Amateur Hour

by Rick Johansen

I was glancing through a magazine the other day – kids, this is something old people do, like Facebook – and found an interesting advertisement for  helping you to write your memoirs. For an undisclosed amount, someone else, a professional writer, does it for you. From what I can gather, you simply answer the questions they send you and they turn it into ‘your’ life story. A drawback, I feel, could be that if someone writes your book – a ghostwriter, they call her/him – then it’s not really your work at all. Sure, the finished product – and I use the word product deliberately – would likely be more polished, devoid of typos and grammatically better than I might manage, but isn’t that rather missing the point? Shouldn’t a memoir, an autobiography, actually be written by the person whose life it is, warts and all.

The advertising blurb also suggested that my children would be grateful to know all about my life when I have shuffled off my mortal coil. I can imagine they’d be thrilled to learn about who I slept with, about the times I got hopelessly and disgracefully drunk and that hilarious time when I put dog shit in a book in our local library. I’m sure they would be so proud of me. The trouble with writing a memoir, or paying someone to do it for you, when one’s list of lifetime achievements is so modest, means that if I left out the sex, drugs and rock and roll, there would be nothing left to write about.

My quarter of a century of being one of the worst players in parks football, perhaps? My appearance in the civil service darts championships back in 1983 when I found myself playing against Bob ‘The Limestone Cowboy’ Anderson, who went on to become World Champion (and yes, the result was every bit as embarrassingly one-sided as you might have expected)? Or my one sporting success story: being part of a skittles team that once won the Bristol NALGO front-first competition? I am far from convinced that people would be queuing up to read about any of those minor stories. And no one would be buying a book describing them, even if it was written by a professional and not me.

How do you make a story about a disappointing civil service career of nearly 40 years? Like most civil servants, I only joined because I couldn’t think of anything else to do. I had no particular skills nor talent and I was almost entirely bereft of qualifications. I have come to the rather obvious conclusion that people who employ ghostwriters have not got much of a story to tell, so they need someone with the necessary skills to make it look like they have.
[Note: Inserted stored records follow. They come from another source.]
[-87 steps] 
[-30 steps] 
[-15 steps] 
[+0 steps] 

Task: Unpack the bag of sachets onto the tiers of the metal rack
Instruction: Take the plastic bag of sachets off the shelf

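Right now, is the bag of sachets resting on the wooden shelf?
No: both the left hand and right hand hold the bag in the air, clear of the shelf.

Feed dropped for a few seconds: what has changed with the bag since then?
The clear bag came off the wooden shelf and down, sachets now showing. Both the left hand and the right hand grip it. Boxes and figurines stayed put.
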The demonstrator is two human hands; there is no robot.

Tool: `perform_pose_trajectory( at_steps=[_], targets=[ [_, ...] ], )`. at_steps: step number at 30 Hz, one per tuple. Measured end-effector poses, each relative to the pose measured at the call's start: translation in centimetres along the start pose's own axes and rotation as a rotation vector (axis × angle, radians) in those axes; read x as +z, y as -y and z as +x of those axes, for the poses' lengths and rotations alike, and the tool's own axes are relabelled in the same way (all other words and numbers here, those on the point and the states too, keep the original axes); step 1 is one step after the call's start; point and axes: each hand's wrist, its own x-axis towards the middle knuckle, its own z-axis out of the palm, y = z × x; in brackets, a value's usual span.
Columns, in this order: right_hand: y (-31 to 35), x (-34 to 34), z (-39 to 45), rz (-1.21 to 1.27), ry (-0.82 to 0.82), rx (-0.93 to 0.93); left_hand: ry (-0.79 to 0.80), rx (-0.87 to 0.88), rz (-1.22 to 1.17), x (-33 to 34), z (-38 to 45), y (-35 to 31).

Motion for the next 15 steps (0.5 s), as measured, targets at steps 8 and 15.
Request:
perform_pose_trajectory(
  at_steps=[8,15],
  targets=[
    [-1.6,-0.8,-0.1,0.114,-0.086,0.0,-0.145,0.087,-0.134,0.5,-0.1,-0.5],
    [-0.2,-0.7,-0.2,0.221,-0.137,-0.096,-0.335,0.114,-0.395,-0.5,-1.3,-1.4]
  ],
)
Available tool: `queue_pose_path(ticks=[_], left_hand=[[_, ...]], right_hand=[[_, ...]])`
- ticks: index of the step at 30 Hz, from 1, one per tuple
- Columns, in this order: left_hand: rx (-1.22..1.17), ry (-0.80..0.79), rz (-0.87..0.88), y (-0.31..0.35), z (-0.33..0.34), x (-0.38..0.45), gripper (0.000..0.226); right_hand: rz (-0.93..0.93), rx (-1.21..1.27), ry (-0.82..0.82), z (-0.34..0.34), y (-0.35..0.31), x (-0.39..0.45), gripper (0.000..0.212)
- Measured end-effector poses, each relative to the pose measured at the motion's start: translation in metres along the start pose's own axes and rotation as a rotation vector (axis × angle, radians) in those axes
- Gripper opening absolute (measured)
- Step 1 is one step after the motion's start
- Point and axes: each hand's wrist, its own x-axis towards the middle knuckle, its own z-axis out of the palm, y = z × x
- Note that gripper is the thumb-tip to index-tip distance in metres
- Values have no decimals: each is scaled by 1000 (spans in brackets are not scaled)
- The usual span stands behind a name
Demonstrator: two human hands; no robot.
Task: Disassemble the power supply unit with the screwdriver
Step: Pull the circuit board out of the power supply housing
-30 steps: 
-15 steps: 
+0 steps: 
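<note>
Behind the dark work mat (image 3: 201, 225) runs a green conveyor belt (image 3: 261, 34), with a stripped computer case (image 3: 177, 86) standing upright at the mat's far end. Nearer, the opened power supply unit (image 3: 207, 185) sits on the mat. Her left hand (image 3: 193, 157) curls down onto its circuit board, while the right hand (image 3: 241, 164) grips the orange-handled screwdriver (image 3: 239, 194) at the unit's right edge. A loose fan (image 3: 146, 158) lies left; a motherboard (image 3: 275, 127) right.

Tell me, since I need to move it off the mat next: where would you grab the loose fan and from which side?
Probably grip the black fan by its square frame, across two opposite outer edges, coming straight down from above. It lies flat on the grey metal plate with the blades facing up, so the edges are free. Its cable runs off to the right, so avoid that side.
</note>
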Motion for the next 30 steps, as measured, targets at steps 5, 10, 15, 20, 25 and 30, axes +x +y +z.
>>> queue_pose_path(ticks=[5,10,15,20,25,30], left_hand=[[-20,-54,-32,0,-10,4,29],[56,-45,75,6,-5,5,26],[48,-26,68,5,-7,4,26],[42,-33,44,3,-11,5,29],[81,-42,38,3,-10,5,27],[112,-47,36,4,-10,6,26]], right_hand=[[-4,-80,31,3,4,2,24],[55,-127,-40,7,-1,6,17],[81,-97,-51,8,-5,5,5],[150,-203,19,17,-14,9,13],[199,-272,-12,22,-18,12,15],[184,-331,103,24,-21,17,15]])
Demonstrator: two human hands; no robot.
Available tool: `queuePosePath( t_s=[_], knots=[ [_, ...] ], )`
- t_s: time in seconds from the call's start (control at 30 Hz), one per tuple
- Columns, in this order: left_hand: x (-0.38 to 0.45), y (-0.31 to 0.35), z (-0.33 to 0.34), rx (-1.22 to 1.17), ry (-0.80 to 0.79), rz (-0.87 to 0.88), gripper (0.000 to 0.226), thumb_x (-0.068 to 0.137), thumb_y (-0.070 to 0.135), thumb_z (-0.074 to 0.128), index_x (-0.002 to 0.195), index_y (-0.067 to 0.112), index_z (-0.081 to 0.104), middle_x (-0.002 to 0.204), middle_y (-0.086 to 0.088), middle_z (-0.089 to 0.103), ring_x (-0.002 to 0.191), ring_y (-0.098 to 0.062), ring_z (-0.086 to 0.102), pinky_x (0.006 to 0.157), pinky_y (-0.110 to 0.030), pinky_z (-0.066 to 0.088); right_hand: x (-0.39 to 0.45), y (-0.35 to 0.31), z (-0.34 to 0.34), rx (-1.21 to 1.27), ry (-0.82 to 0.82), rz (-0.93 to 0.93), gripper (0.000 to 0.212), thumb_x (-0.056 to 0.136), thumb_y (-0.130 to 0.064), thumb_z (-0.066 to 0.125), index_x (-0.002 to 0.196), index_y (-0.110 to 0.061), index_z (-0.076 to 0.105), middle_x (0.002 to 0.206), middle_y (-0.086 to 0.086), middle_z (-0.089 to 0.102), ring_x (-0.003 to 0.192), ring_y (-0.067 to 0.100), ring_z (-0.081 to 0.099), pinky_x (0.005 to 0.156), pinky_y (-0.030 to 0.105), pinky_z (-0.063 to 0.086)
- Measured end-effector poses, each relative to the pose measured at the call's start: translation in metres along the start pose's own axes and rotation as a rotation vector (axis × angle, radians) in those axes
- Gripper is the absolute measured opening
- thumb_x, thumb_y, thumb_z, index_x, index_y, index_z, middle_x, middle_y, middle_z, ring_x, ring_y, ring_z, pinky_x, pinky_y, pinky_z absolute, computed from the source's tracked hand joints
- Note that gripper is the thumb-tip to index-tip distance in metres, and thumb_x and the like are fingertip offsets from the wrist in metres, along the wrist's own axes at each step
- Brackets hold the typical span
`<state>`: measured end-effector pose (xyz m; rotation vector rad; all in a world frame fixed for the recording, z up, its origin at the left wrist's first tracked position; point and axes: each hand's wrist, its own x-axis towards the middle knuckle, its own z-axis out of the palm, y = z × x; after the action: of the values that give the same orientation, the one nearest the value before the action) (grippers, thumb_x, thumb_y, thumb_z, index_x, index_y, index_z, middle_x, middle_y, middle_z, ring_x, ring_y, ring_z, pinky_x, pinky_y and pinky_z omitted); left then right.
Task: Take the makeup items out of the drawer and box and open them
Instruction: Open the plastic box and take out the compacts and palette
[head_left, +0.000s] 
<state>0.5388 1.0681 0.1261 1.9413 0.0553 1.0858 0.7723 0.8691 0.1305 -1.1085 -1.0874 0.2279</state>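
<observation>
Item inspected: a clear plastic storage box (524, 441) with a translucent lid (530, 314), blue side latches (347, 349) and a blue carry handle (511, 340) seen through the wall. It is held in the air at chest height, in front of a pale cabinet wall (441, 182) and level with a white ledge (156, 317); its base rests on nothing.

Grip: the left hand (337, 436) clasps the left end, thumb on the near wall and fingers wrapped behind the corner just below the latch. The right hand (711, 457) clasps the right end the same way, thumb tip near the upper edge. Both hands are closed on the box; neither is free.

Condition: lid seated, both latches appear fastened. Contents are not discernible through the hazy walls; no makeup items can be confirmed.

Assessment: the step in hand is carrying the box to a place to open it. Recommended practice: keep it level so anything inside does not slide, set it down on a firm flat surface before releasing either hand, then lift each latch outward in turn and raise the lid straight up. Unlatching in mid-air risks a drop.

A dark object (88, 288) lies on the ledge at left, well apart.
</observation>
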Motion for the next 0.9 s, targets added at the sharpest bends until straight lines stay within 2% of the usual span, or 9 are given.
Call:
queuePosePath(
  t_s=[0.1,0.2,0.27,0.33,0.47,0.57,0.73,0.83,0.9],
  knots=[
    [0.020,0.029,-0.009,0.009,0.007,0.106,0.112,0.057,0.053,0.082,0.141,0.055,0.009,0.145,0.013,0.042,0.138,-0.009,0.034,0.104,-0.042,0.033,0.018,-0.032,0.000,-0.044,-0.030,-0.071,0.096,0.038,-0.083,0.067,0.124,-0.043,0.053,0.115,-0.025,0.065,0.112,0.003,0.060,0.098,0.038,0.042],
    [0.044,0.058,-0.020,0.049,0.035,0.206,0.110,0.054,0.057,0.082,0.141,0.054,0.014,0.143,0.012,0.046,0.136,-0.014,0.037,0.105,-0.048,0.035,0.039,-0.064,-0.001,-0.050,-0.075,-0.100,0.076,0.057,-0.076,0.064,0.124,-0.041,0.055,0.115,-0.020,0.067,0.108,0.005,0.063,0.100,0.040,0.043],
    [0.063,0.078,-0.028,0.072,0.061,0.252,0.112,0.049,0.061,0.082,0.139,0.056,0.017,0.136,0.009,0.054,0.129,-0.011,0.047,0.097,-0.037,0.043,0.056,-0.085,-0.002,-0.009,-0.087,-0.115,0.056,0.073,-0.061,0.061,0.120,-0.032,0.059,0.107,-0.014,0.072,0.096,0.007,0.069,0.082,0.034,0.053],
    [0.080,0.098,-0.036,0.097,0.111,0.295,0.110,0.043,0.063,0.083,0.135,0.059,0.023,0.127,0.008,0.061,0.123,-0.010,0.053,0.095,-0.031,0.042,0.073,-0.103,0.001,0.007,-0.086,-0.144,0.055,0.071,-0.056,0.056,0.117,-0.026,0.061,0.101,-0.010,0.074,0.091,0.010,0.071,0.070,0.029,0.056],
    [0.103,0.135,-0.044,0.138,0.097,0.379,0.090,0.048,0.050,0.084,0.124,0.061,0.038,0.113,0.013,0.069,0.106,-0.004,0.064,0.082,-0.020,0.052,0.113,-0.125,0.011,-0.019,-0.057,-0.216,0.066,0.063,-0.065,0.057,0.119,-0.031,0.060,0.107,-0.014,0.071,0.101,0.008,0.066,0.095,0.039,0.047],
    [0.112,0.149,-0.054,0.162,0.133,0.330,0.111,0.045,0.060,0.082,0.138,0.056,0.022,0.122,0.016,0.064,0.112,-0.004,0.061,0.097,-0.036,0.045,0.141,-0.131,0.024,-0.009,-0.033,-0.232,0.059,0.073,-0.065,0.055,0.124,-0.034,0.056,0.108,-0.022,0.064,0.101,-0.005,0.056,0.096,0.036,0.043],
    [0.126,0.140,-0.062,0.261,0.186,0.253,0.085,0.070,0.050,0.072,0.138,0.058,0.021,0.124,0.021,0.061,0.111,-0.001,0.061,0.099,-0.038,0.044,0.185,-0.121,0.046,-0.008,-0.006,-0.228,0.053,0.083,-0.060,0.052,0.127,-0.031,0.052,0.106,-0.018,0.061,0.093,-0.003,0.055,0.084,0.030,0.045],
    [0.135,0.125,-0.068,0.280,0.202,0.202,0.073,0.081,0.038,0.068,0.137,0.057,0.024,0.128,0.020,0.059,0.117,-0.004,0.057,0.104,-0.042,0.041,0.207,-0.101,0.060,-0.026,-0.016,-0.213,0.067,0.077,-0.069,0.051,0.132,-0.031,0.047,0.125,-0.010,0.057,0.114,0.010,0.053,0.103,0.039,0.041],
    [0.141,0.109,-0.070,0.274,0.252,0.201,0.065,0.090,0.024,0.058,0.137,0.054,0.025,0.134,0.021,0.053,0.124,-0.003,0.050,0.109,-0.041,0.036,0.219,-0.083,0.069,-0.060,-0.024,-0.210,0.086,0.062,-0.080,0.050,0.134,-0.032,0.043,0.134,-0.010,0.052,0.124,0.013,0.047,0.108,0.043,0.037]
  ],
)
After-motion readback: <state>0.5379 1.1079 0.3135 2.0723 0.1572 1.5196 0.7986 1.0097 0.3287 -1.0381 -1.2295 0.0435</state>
I have had a number of false starts on the memoir front and I concluded a long time ago that my story, such as it is, would represent the most boring read imaginable, even to me. So, the get someone else to write your memoirs suggestion has gone in one ear and out of the other. Instead, my musical memoir is progressing at glacial speed and I am not even sure whether In can be bothered with it. Does anyone really need to know the record that seemed to be playing everywhere the evening I … er … became a man, if you know what I mean? Would anyone be interested in the record I played over and over again on my Auntie Gladys’s gramophone when my mum took me to visit her? Who gives a toss what the number one single was on the day I was born? I reckon the answers to all three are no one. But still the work goes on until I get to the point where I either give up on the 60,000+ words I have already written or I self-publish the rubbish I have managed to come up with. Despite everything, I hope it’s the latter.

Either way, my work, whether on this blog or in my non-awaited difficult second book (don’t bother with the first: it’s rubbish), will be just that, mine. I may require the services of a proofreader to correct the typos and to tinker with the mangled grammar, but whether the end product is shit or even worse shit, it won’t be ghosted. I haven’t got much of a story to tell and you will find that out sometime in 2026, if if I live that long. Don’t wait up.